Exercise directions ▸ Look through the material below and show every line with the word "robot".

Information supplied ▸
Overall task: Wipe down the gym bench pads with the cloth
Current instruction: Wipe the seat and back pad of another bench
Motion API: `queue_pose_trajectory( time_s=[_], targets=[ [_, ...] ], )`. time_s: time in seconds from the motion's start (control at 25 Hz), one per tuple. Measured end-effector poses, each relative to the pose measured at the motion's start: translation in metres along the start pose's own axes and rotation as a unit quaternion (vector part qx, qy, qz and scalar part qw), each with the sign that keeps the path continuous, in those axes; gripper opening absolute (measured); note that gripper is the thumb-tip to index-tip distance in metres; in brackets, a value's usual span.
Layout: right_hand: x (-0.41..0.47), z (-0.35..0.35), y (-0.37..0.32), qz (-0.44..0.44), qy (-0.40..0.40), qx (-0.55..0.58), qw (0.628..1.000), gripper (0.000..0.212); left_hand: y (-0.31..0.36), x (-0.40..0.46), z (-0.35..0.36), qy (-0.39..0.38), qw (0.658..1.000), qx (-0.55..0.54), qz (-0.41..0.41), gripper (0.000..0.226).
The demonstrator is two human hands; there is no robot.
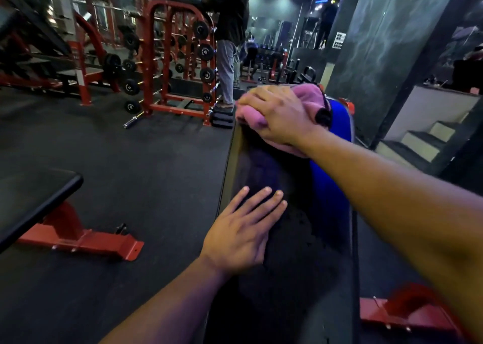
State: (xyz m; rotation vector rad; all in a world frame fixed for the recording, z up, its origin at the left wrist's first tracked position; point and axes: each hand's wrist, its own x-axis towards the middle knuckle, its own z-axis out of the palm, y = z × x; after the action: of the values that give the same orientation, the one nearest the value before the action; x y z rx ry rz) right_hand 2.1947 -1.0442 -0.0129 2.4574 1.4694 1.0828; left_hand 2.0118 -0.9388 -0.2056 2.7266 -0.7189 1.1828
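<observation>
Pink cloth (300,100) sits at the bench pad's (274,176) far end, pressed under the right hand (281,116), fingers curled over it; the pad's length runs back toward the flat, empty left hand (243,234).

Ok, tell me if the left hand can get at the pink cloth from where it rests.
Probably yes: the left hand lies flat on the bench pad, with bare pad up to the cloth.
</observation>
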Motion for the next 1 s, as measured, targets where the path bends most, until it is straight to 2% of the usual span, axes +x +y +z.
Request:
queue_pose_trajectory(
  time_s=[0.08,0.16,0.28,0.4,0.48,0.6,0.68,0.76,0.84,1.0],
  targets=[
    [0.004,0.001,-0.032,0.103,0.006,0.002,0.995,0.042,0.002,0.005,-0.005,-0.038,0.999,0.016,-0.007,0.063],
    [0.001,-0.008,-0.064,0.145,-0.048,0.030,0.988,0.049,0.007,0.007,-0.013,-0.068,0.997,0.023,-0.036,0.060],
    [-0.029,-0.036,-0.065,0.099,-0.076,0.062,0.990,0.059,0.030,-0.016,-0.025,-0.078,0.996,0.000,-0.051,0.061],
    [-0.060,-0.049,-0.018,0.073,-0.048,0.048,0.995,0.065,0.052,-0.056,-0.024,-0.106,0.994,-0.009,0.011,0.067],
    [-0.073,-0.043,0.004,0.060,-0.045,0.025,0.997,0.060,0.052,-0.063,-0.017,-0.107,0.994,0.011,0.020,0.067],
    [-0.072,-0.008,-0.034,0.113,-0.015,-0.067,0.991,0.049,0.051,-0.063,-0.016,-0.115,0.993,0.024,0.023,0.068],
    [-0.053,0.008,-0.080,0.154,-0.008,-0.069,0.986,0.045,0.052,-0.062,-0.018,-0.120,0.992,0.019,0.025,0.067],
    [-0.045,0.012,-0.121,0.116,0.005,-0.049,0.992,0.044,0.052,-0.064,-0.018,-0.122,0.992,0.023,0.026,0.067],
    [-0.055,0.011,-0.139,0.022,0.006,-0.034,0.999,0.045,0.053,-0.065,-0.018,-0.127,0.991,0.021,0.024,0.069],
    [-0.097,0.003,-0.103,-0.183,-0.016,0.020,0.983,0.051,0.054,-0.067,-0.017,-0.111,0.993,0.008,0.026,0.069]
  ],
)
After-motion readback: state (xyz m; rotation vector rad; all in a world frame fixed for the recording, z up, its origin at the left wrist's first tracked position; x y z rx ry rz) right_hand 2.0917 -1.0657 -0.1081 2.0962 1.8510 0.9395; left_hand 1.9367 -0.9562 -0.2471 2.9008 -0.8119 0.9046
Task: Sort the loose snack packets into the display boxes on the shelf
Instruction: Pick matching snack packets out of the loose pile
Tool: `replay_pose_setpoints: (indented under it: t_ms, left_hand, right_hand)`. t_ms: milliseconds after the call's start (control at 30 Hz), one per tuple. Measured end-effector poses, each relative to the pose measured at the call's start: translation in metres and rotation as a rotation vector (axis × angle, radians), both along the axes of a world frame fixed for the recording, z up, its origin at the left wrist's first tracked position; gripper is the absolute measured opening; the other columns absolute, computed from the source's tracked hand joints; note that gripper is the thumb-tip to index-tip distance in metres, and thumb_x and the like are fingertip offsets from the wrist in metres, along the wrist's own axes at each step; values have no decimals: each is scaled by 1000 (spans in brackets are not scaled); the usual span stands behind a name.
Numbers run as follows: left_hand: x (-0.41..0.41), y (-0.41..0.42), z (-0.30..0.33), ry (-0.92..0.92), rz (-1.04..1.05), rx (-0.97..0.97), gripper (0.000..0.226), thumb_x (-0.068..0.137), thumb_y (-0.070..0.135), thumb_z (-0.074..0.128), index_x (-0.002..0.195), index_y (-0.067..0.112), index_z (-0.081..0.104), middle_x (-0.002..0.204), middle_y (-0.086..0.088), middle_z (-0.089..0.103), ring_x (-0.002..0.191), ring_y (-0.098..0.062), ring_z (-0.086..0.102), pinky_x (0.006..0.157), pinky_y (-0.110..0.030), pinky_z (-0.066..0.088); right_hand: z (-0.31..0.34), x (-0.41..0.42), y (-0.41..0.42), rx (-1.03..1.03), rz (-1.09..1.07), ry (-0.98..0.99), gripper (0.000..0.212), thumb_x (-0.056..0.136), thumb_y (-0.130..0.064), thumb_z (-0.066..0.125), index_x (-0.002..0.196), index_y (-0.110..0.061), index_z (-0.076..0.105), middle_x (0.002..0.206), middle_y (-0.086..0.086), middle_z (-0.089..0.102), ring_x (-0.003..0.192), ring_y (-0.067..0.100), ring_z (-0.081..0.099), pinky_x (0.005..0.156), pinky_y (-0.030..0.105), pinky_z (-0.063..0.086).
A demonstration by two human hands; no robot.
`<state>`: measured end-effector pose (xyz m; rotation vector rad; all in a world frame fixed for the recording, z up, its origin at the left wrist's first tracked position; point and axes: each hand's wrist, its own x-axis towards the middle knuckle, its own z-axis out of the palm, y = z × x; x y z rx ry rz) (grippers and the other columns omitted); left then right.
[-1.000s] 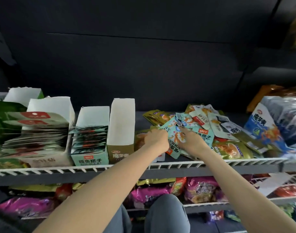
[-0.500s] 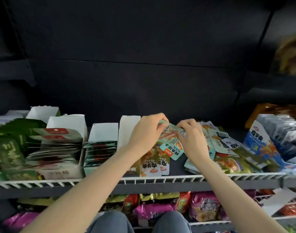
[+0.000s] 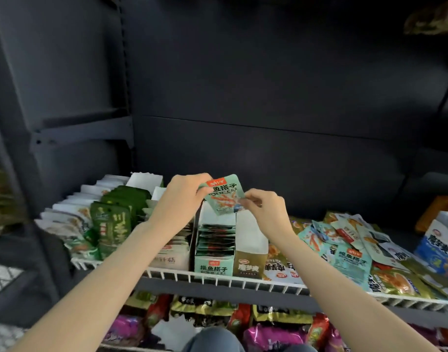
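We hold one mint-green snack packet [image 3: 224, 193] between both hands above the shelf [image 3: 243, 280]. Our left hand [image 3: 182, 196] pinches its upper left edge, and our right hand [image 3: 262, 208] pinches its lower right corner, so neither hand is free. The packet is tilted, its long axis running from upper left down to lower right, its printed face toward us.

What matters for the coming move is that the matching mint-green display box [image 3: 214, 246] sits directly below the packet, its open top just under the packet's lower edge. The packets already in it stand in a row, one behind another. The olive-gold box [image 3: 249, 250] stands touching it on the right, close enough to catch a stray corner. We judge the packet must be squared up first, then lowered straight down. The loose pile [image 3: 357, 250] lies well to the right.
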<state>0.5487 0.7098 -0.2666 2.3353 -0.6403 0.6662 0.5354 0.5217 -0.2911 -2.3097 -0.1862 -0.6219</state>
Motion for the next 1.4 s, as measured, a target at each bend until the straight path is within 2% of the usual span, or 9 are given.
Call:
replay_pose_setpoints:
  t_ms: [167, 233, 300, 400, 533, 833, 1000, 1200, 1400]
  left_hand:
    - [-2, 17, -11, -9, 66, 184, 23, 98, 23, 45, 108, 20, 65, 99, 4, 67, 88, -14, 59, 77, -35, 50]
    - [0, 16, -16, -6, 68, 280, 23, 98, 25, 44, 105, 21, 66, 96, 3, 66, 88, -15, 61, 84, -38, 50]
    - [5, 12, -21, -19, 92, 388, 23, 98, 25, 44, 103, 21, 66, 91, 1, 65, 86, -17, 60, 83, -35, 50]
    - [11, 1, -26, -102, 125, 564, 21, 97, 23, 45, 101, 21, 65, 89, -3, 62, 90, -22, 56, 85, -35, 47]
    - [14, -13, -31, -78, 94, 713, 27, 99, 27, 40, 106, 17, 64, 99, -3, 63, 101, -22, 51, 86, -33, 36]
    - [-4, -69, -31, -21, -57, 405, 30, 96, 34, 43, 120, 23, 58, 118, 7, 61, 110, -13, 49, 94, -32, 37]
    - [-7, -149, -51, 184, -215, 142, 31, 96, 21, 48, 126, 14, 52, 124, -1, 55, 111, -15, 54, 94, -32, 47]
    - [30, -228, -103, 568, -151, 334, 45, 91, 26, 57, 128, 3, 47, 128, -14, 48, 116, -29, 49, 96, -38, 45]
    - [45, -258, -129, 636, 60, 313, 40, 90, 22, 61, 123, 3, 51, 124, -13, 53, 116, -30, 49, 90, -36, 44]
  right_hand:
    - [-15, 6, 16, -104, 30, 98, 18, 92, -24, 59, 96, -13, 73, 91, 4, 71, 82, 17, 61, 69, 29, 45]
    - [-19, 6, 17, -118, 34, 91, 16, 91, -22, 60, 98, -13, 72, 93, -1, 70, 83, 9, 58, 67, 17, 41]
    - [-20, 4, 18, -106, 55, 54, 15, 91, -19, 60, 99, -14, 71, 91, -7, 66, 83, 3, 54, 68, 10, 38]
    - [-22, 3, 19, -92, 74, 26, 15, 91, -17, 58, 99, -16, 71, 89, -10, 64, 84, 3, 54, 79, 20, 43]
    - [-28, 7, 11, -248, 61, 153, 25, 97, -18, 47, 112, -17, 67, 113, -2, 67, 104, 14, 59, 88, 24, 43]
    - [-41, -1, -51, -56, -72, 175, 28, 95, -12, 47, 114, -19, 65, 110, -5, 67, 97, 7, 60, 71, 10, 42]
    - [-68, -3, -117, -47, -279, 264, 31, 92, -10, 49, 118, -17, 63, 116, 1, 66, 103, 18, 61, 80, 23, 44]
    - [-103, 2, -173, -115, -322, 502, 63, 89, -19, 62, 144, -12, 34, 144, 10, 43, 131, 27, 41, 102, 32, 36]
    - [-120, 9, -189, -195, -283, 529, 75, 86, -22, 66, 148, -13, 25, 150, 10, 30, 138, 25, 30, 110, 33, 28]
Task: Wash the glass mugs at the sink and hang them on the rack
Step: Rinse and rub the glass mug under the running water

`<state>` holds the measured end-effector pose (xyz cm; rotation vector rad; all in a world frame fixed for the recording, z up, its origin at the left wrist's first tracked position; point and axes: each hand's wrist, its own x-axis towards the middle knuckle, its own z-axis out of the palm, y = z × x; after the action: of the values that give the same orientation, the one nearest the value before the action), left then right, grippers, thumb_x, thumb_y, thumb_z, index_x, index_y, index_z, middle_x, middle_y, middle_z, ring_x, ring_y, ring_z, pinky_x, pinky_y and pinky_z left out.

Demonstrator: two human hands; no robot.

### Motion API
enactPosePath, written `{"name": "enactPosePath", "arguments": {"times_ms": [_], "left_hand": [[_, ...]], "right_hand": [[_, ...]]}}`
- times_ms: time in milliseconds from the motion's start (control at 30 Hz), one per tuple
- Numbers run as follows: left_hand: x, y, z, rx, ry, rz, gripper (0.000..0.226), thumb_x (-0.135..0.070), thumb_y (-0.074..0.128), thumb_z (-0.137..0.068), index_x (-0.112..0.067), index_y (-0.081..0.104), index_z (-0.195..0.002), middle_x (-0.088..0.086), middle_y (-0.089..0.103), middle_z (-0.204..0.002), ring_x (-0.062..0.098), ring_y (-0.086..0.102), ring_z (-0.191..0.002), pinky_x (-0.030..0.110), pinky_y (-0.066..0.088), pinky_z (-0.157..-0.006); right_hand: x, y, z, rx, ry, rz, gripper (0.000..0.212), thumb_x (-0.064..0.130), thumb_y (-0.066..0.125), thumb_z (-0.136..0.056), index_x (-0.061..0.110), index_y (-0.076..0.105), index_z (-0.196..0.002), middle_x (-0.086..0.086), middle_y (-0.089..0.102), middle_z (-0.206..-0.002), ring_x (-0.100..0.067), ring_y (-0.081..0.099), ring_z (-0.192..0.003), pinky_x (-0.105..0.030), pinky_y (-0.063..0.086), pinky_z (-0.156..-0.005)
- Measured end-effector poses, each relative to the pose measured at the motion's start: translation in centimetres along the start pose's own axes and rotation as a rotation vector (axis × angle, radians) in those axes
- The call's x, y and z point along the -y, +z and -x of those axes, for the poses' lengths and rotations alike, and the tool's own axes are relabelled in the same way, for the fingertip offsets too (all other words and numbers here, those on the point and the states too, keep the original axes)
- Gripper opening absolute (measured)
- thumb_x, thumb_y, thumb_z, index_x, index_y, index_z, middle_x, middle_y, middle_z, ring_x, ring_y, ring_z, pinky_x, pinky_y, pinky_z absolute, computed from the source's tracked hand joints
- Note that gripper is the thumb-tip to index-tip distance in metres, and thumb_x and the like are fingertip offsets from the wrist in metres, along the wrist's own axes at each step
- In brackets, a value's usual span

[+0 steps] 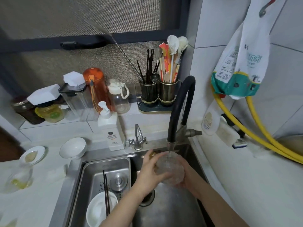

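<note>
A clear textured glass mug (170, 167) is held over the steel sink (172, 208) under the black faucet (178, 110), with a thin stream of water running onto it. My left hand (150, 172) wraps around its left side. My right hand (188, 176) cups it from the right and below. Another glass mug (19, 177) with yellowish liquid in its bottom stands on the counter at the far left. No rack is in sight.
A steel drain tray (91, 166) in the sink's left half holds a white plate (100, 208), dark chopsticks and a lid. A white soap pump bottle (111, 130), small tap (138, 138), white bowl (73, 147), saucer, bottles, jars and utensil holders (159, 92) line the counter. Yellow hoses (262, 138) run at right.
</note>
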<state>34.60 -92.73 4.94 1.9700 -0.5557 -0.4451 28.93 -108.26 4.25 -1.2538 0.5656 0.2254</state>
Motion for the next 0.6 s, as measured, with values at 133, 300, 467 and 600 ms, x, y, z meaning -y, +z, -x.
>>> {"name": "enactPosePath", "arguments": {"times_ms": [133, 300, 467, 600], "left_hand": [[-0.6, -0.4, 0.0, -0.023, 0.024, -0.063, 0.054, -0.038, 0.078, -0.075, -0.051, 0.055, -0.121, -0.018, 0.017, -0.143, -0.007, 0.018, -0.130, 0.009, 0.023, -0.103], [-2.5, -0.1, -1.4, -0.119, 0.010, -0.228, 0.049, -0.048, 0.072, -0.077, -0.041, 0.058, -0.123, -0.004, 0.032, -0.149, 0.008, 0.036, -0.135, 0.021, 0.037, -0.100], [-4.1, 1.4, -2.5, -0.067, 0.032, -0.241, 0.058, -0.046, 0.071, -0.078, -0.035, 0.047, -0.130, -0.005, 0.023, -0.147, 0.015, 0.048, -0.122, 0.027, 0.045, -0.098], [-3.2, 2.1, -2.7, -0.007, 0.052, -0.175, 0.052, -0.040, 0.074, -0.078, -0.033, 0.053, -0.124, -0.003, 0.027, -0.140, 0.015, 0.051, -0.117, 0.028, 0.046, -0.102]], "right_hand": [[1.0, 0.5, 0.7, 0.087, 0.032, -0.037, 0.096, 0.085, 0.053, -0.058, 0.014, 0.059, -0.123, -0.015, 0.065, -0.120, -0.031, 0.063, -0.108, -0.035, 0.056, -0.075], [1.3, -0.2, 0.6, 0.067, -0.047, -0.206, 0.060, 0.059, 0.042, -0.089, 0.014, 0.060, -0.124, -0.017, 0.060, -0.128, -0.032, 0.059, -0.118, -0.049, 0.046, -0.101], [0.6, -1.1, 0.2, 0.052, 0.007, -0.389, 0.062, 0.057, 0.043, -0.087, 0.009, 0.063, -0.120, -0.018, 0.066, -0.117, -0.032, 0.065, -0.103, -0.048, 0.046, -0.095], [-0.6, -1.1, 0.6, 0.052, 0.063, -0.442, 0.063, 0.062, 0.039, -0.088, 0.013, 0.062, -0.122, -0.017, 0.061, -0.126, -0.034, 0.057, -0.118, -0.049, 0.053, -0.086]]}}
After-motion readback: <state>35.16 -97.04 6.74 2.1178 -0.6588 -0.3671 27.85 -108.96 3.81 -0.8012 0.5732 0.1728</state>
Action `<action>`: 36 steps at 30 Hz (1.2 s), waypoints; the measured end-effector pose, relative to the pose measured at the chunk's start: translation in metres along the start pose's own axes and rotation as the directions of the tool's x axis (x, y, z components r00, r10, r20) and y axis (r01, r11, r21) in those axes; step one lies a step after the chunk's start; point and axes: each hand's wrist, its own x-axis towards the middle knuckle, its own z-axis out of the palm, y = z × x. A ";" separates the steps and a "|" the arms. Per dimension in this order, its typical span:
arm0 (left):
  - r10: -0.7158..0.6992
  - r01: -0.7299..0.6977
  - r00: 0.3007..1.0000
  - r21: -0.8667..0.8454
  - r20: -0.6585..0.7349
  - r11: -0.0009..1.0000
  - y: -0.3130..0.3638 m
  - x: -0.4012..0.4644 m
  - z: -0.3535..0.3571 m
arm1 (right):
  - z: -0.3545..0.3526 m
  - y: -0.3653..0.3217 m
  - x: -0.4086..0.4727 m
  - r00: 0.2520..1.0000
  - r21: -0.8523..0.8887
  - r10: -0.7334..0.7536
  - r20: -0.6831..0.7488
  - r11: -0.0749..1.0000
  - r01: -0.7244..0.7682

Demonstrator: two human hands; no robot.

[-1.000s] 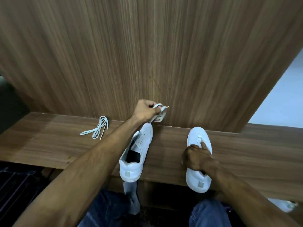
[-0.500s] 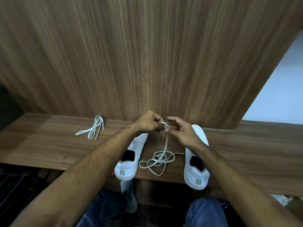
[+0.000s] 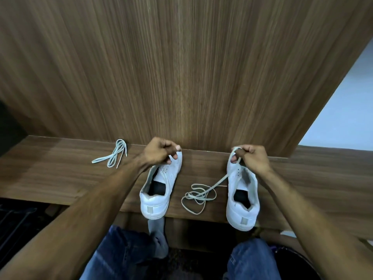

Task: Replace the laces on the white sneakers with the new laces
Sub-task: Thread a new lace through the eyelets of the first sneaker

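A tall wood-grain panel (image 3: 181,67) with vertical streaks fills most of the view and rises straight from the back edge of the tabletop (image 3: 50,174), a narrow ledge of the same brown wood. Right of the panel shows a pale, plain wall (image 3: 347,102). Below the tabletop's front edge the floor (image 3: 18,223) lies in dark shadow.

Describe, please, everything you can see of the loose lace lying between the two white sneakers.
The loose lace is a flat, off-white cord, fabric by the look of it. Most of it lies in a slack tangle of overlapping loops on the wooden shelf, between the left sneaker and the right sneaker. One strand rises diagonally from the pile, crossing the right sneaker's eyelet area, up into the right hand, which pinches it above the toe. The left hand is closed above the other shoe; whether it holds an end is unclear.
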 end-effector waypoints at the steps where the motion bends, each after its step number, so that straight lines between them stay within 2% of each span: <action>1: 0.014 -0.016 0.999 0.054 0.031 0.998 -0.003 0.001 0.007 | 0.005 -0.006 -0.004 0.999 0.052 0.023 0.044 0.998 -0.026; 4: 0.137 -0.154 0.983 0.139 0.126 0.978 -0.004 -0.001 0.043 | 0.026 -0.029 -0.016 0.989 0.131 0.039 0.141 0.990 -0.058; 8: 0.156 -0.166 0.962 0.030 0.222 0.986 -0.006 -0.007 0.093 | 0.040 -0.065 -0.026 0.981 0.263 -0.029 0.194 0.964 -0.024; 12: 0.118 -0.136 0.964 0.062 0.238 0.989 -0.015 -0.008 0.101 | 0.021 -0.088 -0.014 0.995 0.309 -0.085 0.042 0.949 0.068; 15: 0.090 -0.104 0.982 0.074 0.167 0.992 -0.028 -0.002 0.072 | -0.008 -0.091 -0.002 0.989 0.349 -0.061 -0.137 0.931 0.106; 17: 0.104 -0.113 0.992 0.145 0.068 0.983 -0.029 0.001 0.047 | -0.031 -0.084 0.009 0.960 0.261 -0.071 -0.270 0.955 0.144; 20: 0.075 -0.067 0.996 0.154 -0.047 0.986 -0.025 0.010 0.014 | -0.051 -0.055 0.025 0.916 -0.126 -0.168 -0.365 0.983 0.130; 23: 0.070 -0.063 0.995 0.093 -0.070 0.994 -0.014 0.017 0.005 | -0.041 -0.024 0.030 0.951 -0.424 -0.150 -0.270 0.905 0.022; 26: 0.080 -0.085 0.996 0.120 0.049 0.989 0.006 0.012 0.021 | -0.008 -0.010 0.019 0.999 -0.541 -0.037 0.024 0.840 0.044; 28: 0.109 -0.133 0.982 0.152 0.155 0.979 0.015 0.009 0.036 | 0.016 -0.005 0.007 0.976 -0.572 -0.064 0.207 0.802 0.174; 31: 0.126 -0.172 0.963 0.180 0.240 0.968 0.018 0.009 0.052 | 0.045 -0.008 -0.013 0.905 -0.413 -0.128 0.405 0.858 0.306; 33: 0.126 -0.179 0.959 0.200 0.253 0.963 0.019 0.009 0.054 | 0.056 -0.007 -0.016 0.885 -0.377 -0.148 0.442 0.864 0.333; 36: 0.131 -0.182 0.956 0.180 0.261 0.967 0.015 0.009 0.044 | 0.051 -0.003 -0.005 0.932 -0.408 -0.183 0.314 0.860 0.306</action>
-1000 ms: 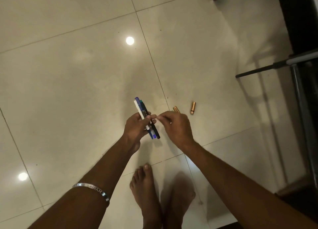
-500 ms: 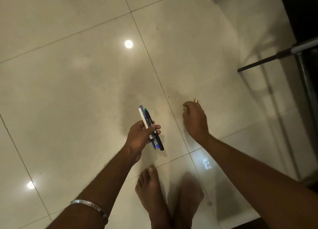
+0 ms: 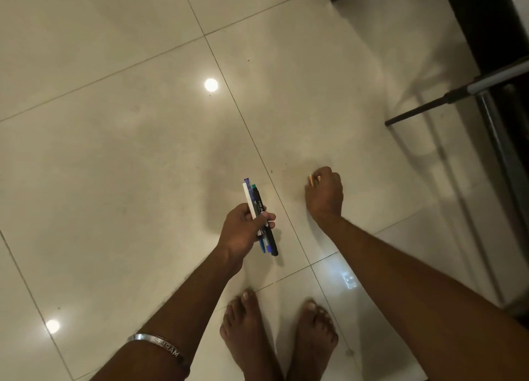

Finished exercise ▸
The demonstrator is two human hands; there is no robot.
A demonstration by two human hands; no robot.
Demonstrator: two human hands; no robot.
Demonstrator: two human hands; no robot.

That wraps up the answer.